Oui, c’est souvent le cas. Les parents d’adolescents ont généralement entre 45 et 50 ans. Or, à cet âge-là, hommes et femmes sont aussi confrontés à de grands changements (biologiques, psychologiques, sociaux). C’est le mitan de la vie et tout l’équilibre est mis en branle. L’énergie de la jeunesse disparaît, la vieillesse s’approche, même si elle est encore loin. Les enfants s’éloignent, l’autorité des parents est remise en question, le narcissisme en prend alors un coup. Le noyau familial se desserre, les parents sont confrontés au couple qu’ils ont fondé, ce qui peut poser problème s’ils ne l’ont pas entretenu. Le couple doit se redéfinir. En plus de cela, certains accompagnent des parents vieillissants.
Qu’est-ce qui est difficile pour les parents d’aujourd’hui?
Les codes de la vie sociale (la liberté, la sexualité, les repères) changent très vite et les parents sont rapidement dépassés. Les ados sont partagés entre les valeurs familiales (respect, propriété, limites, etc.) et les promesses de la société de consommation et ses tentations de plaisir immédiat. Le rôle des parents est justement d’aider le jeune à canaliser cette soif de liberté et de plaisir, en respectant certaines limites afin d’éviter l’autodestruction. La sexualité, par exemple, est le moteur principal de la vie, mais peut être à l’origine de grandes souffrances. L’entrée dans ce monde-là est une promesse de grande joie. Les parents ont le devoir d’aider leur enfant à gérer ce passage, en le rendant attentif aux mesures de prévention et d’hygiène, aux sentiments, mais aussi à l’autre, pour que cette expérience ne se retourne pas contre lui.
Quelles difficultés les parents peuvent-ils rencontrer à cet égard?
Pour qu’un père ou une mère puisse dire «non» à son ado, il faut qu’il ait lui-même intégré cette différenciation entre la recherche de plaisir immédiat quel qu’il soit (sorties, télévision, écrans, etc.) et sa réalisation différée. Il arrive que le parent abandonne son rôle de capitaine pour jouer à l’adolescent en multipliant les sorties et les rencontres sexuelles. Cela peut arriver quand les parents n’ont pas vécu leur adolescence. On peut bien sûr vivre toutes sortes d’expériences, mais il est important de se souvenir qu’on n’a pas 15 ans! De même, on ne fera pas de son enfant son confi dent, et on acceptera que ce dernier ait des secrets. En résumé, il est important que chacun ait sa place et tienne son rôle. A l’inverse, on rencontre aussi des parents despotiques qui refusent catégoriquement cette recherche de plaisir, si typique chez l’adolescent. Or, l’adolescence est le temps de l’expérimentation. Cela peut aussi être problématique.

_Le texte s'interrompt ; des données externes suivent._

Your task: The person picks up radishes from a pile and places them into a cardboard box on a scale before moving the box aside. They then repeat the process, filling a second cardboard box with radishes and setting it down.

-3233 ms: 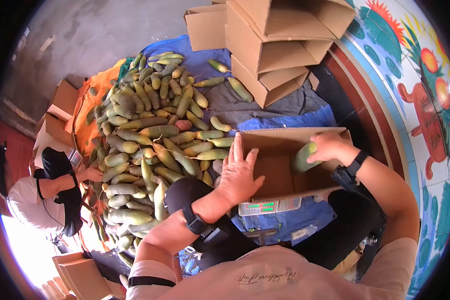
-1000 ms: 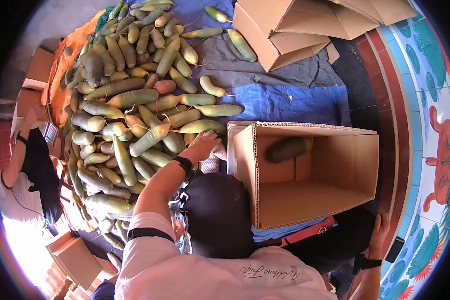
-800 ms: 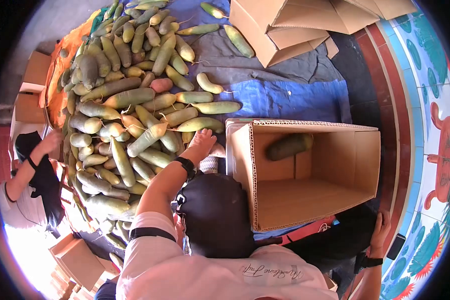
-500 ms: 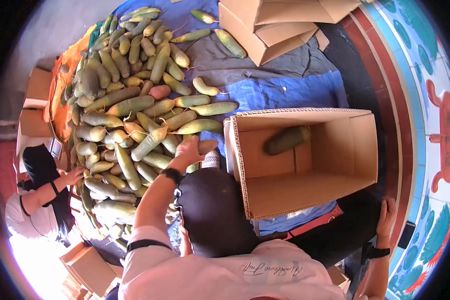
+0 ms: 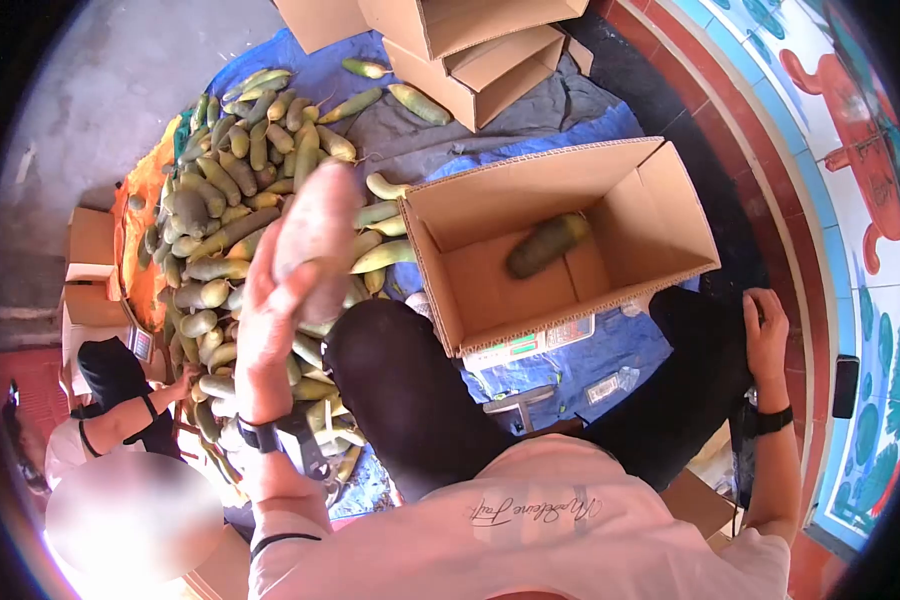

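Observation:
My left hand point(image 5: 268, 325) is raised over the pile of green radishes point(image 5: 220, 205), its fingers wrapped round a large reddish-brown radish point(image 5: 320, 235), which is blurred. To the right of it stands an open cardboard box point(image 5: 670, 215) with one dark green radish point(image 5: 548, 245) lying inside. Part of a scale point(image 5: 530, 345) shows under the box's near edge. My right hand point(image 5: 767, 325) is by my right knee, fingers loosely bent and partly apart, with nothing in them.
More cardboard boxes point(image 5: 470, 85) stand at the top on the blue tarp point(image 5: 610, 125). At the lower left a co-worker's arm point(image 5: 120, 425) reaches to the pile. A phone point(image 5: 845, 387) lies at the right. A painted wall point(image 5: 870, 170) borders the right side.
My left hand has risen from the pile's edge with the reddish-brown radish. The view has shifted, and my right hand has lifted a little off the knee.

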### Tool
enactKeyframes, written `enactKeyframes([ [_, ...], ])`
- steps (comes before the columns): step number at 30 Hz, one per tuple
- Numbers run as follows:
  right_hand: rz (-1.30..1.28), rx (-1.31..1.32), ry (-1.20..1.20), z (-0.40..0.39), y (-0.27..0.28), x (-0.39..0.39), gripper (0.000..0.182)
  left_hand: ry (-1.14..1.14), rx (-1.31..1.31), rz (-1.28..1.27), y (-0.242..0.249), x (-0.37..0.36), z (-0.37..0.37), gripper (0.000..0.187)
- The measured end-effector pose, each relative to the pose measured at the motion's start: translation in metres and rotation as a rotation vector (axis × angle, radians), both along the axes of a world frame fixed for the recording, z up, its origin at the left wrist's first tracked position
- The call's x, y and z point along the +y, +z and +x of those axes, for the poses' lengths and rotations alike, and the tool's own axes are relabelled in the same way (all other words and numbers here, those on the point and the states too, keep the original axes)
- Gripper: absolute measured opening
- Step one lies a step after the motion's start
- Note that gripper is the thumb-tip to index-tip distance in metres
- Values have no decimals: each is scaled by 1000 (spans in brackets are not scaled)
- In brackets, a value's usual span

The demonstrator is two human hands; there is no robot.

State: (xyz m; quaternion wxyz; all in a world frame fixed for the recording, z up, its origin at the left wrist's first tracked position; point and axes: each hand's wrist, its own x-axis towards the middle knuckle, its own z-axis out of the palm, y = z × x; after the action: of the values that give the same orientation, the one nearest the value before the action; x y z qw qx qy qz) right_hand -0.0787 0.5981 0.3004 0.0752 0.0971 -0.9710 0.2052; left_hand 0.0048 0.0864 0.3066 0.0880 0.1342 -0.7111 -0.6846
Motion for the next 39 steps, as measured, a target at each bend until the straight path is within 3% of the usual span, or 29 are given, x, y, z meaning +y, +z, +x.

Il y a un effet de miroir entre l’adolescence des parents et celle de leur enfant?
Oui, tout à fait. Si le parent est entré dans l’adolescence avec fracas, en sortant beaucoup, en décrochant à l’école, en commençant à fumer, etc., il aura peur que son enfant reproduise les mêmes comportements. Il est utile d’en avoir conscience pour ne pas projeter des choses sur nos enfants alors qu’elles ne leur appartiennent pas. Un parent sage sera plutôt un parent à qui on a fait peur et qui n’a pas pu explorer ses limites dans la sexualité, la violence, etc. Il aura d’autant plus peur que son enfant s’y perde.
Comment aider au mieux son enfant à traverser cette période de mouvance?
En ayant une capacité d’écoute importante. Et en allant plus loin que les messages bruts et parfois violents dont les ados sont capables. Souvent les mots blessants traduisent leurs propres blessures. Être à l’écoute de cette souffrance et la prendre en compte est important. Leur faire sentir qu’on est capable de réfléchir et de se remettre en question. Mais sans pour autant renoncer à nos demandes et à nos exigences car il est important de maintenir le cadre dont on est par ailleurs responsable.